[Opening Data section section]
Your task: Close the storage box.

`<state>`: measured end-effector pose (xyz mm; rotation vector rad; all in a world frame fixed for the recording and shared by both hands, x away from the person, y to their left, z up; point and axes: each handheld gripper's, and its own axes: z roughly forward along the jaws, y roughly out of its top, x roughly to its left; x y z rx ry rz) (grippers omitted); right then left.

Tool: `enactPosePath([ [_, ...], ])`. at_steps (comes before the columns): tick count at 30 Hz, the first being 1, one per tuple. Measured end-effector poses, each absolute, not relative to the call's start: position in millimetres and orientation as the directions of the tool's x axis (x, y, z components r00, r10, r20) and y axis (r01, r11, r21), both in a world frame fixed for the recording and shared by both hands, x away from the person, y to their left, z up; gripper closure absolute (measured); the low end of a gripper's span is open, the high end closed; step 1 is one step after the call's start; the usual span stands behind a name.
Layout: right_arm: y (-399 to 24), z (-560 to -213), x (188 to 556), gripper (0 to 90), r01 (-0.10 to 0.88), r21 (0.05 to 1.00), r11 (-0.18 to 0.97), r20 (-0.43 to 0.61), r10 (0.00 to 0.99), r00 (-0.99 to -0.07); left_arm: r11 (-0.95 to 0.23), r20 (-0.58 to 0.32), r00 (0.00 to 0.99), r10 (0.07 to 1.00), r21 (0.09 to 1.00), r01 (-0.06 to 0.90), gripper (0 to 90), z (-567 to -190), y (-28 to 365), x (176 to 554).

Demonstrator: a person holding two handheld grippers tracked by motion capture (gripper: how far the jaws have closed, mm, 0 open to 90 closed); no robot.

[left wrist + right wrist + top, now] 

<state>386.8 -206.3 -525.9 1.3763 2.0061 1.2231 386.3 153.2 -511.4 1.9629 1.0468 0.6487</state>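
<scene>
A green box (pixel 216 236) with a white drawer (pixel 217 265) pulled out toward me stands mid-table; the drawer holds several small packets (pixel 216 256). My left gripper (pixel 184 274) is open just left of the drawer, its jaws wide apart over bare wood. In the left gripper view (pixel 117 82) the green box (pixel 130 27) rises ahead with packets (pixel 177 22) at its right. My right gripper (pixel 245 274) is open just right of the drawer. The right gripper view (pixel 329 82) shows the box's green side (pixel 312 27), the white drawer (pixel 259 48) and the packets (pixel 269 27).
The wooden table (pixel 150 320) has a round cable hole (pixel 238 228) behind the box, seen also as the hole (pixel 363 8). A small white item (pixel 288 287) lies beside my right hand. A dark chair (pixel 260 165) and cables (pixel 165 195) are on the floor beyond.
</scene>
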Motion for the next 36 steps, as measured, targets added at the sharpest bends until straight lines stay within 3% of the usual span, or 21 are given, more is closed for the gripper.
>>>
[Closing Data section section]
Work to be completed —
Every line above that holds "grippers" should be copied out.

Your response —
`<state>`: measured end-effector pose (xyz mm; rotation vector rad; all in a world frame fixed for the recording and shared by both hands, x away from the person, y to their left, z up; point and axes: each handheld gripper's, and its own axes: z roughly forward along the jaws, y roughly out of its top, x roughly to its left; x y z rx ry rz) (grippers omitted); right then left.
Demonstrator: a person holding two handheld grippers tracked by motion capture (gripper: how far the jaws have closed, mm, 0 open to 90 closed); no robot.

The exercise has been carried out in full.